[Problem description]: Count the lines below that contain the word "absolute" and give only that number.
(Input for this task Opens)
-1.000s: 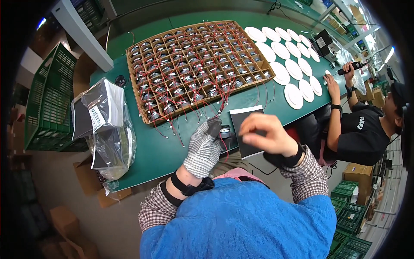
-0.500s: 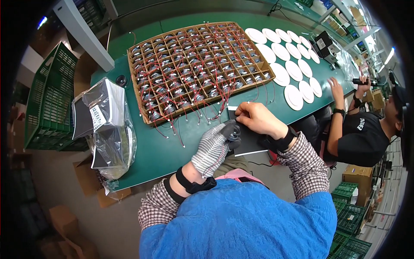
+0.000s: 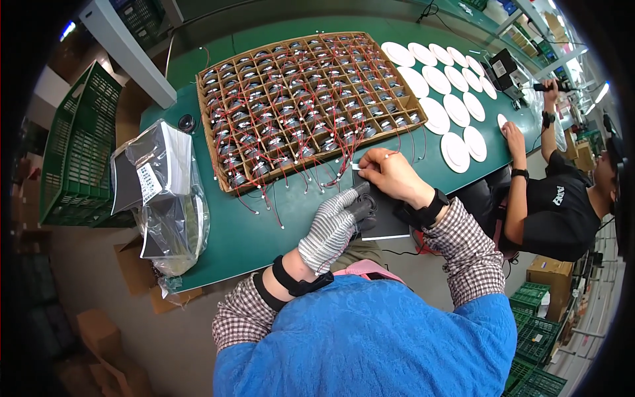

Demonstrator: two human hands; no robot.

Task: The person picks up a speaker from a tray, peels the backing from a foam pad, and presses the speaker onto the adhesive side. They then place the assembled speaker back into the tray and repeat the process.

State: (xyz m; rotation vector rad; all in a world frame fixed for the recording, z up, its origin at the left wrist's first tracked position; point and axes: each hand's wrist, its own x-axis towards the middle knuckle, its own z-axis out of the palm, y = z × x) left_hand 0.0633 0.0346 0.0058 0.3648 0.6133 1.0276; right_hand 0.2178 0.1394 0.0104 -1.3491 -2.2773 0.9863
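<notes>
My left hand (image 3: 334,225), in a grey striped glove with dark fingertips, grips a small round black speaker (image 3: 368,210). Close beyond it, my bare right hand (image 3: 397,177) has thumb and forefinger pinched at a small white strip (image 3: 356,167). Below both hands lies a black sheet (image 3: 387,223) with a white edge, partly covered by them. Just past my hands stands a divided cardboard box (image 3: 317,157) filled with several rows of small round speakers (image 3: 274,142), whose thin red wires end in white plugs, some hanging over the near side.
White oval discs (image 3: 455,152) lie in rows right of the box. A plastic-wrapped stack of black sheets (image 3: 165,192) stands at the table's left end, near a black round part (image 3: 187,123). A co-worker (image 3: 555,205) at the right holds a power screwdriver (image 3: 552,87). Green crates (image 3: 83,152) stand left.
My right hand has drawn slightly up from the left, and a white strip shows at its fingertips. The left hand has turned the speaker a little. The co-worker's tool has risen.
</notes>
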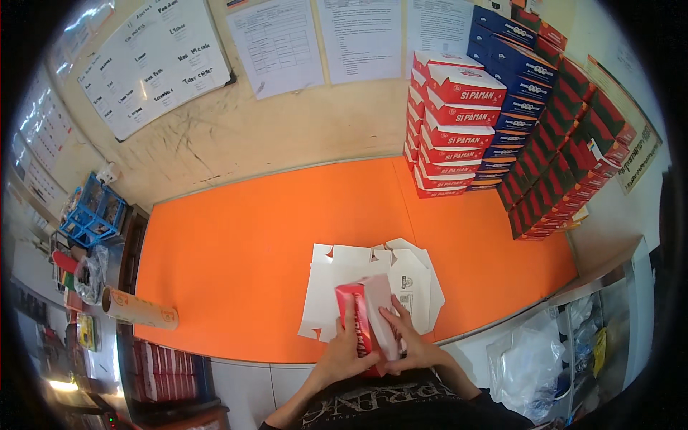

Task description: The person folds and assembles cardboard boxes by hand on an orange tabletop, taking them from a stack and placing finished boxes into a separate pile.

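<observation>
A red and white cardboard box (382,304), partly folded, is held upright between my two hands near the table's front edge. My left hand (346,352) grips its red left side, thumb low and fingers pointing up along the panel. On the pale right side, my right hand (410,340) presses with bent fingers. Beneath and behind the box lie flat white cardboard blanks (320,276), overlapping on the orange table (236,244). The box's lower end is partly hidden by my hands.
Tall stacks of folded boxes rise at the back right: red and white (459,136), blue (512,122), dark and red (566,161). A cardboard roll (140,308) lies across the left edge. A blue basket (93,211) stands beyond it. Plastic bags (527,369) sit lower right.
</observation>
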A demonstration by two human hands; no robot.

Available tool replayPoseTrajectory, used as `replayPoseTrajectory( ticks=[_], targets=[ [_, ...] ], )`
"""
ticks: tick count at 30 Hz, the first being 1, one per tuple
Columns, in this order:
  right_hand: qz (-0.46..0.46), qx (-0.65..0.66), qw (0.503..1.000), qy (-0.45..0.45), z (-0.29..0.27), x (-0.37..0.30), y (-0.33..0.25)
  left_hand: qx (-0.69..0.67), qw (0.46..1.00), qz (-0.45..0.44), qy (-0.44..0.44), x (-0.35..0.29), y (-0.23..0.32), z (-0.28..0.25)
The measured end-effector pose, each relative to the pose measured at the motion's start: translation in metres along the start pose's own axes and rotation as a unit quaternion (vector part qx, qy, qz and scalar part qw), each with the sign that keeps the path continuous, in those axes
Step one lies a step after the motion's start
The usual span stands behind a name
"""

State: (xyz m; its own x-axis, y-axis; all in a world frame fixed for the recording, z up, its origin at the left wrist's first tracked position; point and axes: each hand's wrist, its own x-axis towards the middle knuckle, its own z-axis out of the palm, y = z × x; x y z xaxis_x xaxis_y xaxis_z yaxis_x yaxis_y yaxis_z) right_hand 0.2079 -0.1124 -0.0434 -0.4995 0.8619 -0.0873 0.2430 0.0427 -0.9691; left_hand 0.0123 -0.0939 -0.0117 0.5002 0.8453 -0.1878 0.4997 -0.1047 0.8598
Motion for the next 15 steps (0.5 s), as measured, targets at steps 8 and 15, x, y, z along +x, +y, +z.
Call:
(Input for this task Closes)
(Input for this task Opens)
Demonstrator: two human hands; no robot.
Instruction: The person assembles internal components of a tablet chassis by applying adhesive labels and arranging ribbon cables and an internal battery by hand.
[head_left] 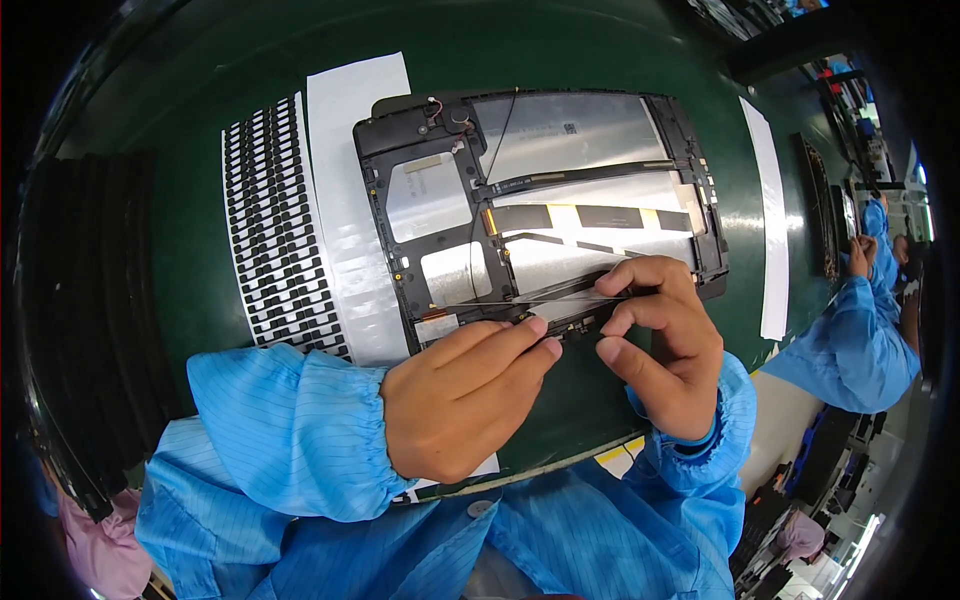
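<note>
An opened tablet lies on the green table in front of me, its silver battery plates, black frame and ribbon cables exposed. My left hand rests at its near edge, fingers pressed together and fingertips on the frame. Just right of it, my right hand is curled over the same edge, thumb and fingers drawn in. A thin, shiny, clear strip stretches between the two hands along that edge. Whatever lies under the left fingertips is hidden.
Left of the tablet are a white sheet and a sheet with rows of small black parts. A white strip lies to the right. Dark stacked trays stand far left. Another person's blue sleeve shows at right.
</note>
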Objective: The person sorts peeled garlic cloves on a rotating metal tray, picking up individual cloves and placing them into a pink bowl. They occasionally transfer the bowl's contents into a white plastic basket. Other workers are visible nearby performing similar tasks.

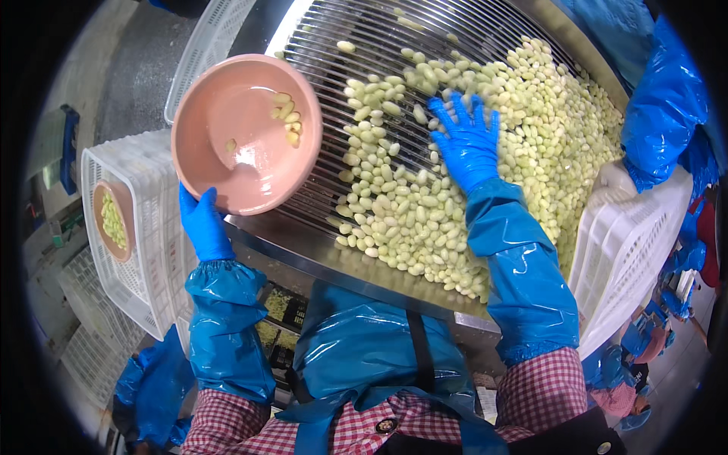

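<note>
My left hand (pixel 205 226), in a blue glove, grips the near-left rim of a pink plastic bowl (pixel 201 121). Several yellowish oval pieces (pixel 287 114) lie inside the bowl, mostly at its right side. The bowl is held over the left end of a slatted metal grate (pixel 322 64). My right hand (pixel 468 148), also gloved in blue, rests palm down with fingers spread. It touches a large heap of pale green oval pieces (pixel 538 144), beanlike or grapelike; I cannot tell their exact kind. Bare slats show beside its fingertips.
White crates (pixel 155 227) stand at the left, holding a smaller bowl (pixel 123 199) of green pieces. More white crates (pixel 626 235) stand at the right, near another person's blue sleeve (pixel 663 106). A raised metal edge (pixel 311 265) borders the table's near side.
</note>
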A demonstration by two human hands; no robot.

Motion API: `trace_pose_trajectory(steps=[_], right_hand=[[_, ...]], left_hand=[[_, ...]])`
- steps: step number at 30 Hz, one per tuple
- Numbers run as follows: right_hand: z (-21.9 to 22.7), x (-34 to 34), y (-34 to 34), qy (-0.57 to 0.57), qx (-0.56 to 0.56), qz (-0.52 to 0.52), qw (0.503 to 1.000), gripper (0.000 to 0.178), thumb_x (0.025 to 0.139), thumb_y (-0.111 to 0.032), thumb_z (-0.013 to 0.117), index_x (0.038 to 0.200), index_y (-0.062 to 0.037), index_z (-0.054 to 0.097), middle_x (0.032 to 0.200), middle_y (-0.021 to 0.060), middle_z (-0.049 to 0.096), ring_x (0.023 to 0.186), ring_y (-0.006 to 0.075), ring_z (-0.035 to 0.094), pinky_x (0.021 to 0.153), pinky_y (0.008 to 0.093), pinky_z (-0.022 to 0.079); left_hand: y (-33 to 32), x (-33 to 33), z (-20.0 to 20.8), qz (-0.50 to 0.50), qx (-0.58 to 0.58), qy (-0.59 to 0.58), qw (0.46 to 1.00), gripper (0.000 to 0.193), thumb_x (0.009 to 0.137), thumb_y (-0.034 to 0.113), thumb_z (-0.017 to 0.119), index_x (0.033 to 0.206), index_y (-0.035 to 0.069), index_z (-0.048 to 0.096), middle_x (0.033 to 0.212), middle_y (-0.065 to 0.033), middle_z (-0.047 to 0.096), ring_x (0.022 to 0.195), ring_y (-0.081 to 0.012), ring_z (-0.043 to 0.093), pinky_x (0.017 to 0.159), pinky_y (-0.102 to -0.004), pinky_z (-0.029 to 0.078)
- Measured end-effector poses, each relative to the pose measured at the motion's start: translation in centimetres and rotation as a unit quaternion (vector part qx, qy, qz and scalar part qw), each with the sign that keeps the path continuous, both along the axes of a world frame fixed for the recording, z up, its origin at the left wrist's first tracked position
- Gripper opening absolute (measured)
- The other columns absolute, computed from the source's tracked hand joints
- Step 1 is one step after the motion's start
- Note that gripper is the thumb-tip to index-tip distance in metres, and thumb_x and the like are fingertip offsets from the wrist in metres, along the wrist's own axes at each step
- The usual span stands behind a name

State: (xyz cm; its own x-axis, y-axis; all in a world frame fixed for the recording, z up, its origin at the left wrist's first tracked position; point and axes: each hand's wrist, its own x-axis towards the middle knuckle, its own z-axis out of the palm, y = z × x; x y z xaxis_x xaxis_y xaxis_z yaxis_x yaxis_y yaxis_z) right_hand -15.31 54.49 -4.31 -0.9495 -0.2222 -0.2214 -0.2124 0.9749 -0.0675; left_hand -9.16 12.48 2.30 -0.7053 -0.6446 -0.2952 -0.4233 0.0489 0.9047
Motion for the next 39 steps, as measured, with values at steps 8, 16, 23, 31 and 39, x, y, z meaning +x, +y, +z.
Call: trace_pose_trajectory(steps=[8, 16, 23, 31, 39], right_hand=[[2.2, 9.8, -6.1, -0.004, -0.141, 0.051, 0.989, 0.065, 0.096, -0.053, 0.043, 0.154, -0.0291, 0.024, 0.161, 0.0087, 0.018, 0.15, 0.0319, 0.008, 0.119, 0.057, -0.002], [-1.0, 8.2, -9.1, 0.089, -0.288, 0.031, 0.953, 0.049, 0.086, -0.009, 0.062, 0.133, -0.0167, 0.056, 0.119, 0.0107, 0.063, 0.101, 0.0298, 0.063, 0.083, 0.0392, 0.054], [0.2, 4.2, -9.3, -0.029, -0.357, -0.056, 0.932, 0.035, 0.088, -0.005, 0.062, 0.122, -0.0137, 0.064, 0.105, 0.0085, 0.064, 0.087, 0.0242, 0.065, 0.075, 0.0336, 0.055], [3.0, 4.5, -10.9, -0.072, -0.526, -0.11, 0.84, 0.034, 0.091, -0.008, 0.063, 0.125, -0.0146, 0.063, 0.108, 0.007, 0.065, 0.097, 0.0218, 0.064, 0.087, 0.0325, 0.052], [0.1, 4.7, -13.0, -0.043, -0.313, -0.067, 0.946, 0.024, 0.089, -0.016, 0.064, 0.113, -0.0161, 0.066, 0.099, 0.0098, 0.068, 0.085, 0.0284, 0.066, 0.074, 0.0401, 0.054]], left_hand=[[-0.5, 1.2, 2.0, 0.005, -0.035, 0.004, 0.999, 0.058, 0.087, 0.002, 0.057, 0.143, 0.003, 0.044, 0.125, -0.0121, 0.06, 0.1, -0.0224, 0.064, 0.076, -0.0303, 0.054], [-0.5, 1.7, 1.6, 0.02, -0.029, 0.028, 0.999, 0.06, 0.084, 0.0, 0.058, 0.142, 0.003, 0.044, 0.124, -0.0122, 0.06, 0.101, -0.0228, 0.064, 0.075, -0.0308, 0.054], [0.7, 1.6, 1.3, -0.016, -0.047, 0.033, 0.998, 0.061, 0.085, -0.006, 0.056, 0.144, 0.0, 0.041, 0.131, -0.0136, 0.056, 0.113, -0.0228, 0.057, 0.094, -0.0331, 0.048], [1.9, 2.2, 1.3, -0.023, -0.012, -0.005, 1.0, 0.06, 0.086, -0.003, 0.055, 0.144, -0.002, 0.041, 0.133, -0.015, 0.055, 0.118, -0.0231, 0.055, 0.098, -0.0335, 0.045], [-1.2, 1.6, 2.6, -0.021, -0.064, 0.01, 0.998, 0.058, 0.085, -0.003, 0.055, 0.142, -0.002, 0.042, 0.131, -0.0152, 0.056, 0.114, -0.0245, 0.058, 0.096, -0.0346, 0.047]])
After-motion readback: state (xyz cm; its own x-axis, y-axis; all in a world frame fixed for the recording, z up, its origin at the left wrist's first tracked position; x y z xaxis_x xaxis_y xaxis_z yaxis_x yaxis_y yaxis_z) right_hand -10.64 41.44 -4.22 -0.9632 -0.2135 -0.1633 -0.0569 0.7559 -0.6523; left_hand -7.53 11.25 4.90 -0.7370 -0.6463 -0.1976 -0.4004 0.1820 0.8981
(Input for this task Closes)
[Answer]: 2